▸ **Task instructions**:
What follows is a set of entries; retype all of them exactly.

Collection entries
- - - - -

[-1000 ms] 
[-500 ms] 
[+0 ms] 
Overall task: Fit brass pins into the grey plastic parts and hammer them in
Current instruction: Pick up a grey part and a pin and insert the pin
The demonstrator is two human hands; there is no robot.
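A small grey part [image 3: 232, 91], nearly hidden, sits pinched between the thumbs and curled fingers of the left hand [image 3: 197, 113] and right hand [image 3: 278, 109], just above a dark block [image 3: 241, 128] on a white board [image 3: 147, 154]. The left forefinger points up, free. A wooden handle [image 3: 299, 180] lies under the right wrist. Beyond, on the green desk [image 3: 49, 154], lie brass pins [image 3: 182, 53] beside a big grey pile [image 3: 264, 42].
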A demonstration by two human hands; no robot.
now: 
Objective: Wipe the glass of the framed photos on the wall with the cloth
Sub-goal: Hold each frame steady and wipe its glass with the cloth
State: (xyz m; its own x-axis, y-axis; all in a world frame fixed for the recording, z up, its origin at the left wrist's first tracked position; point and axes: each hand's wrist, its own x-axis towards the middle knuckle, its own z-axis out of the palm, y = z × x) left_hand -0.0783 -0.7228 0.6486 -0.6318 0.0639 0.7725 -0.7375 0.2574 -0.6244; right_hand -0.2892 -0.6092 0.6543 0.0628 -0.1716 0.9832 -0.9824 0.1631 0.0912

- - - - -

▸ **Response area**:
[-1000 ms] 
[-500 ms] 
[+0 ms] 
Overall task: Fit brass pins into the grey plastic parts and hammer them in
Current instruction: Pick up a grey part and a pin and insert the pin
The demonstrator is two human hands; there is no robot.
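A small grey part [image 3: 232, 91], nearly hidden, sits pinched between the thumbs and curled fingers of the left hand [image 3: 197, 113] and right hand [image 3: 278, 109], just above a dark block [image 3: 241, 128] on a white board [image 3: 147, 154]. The left forefinger points up, free. A wooden handle [image 3: 299, 180] lies under the right wrist. Beyond, on the green desk [image 3: 49, 154], lie brass pins [image 3: 182, 53] beside a big grey pile [image 3: 264, 42].
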A demonstration by two human hands; no robot.
now: 
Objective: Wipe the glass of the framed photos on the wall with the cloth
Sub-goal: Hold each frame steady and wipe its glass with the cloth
State: (xyz m; its own x-axis, y-axis; all in a world frame fixed for the recording, z up, its origin at the left wrist's first tracked position; point and axes: each hand's wrist, its own x-axis towards the middle knuckle, its own z-axis out of the palm, y = z × x) left_hand -0.0783 -0.7228 0.6486 -0.6318 0.0639 0.7725 -0.7375 0.2574 -0.6244; right_hand -0.2892 -0.6092 0.6543 0.0628 -0.1716 0.9832 -0.9824 0.1631 0.0912

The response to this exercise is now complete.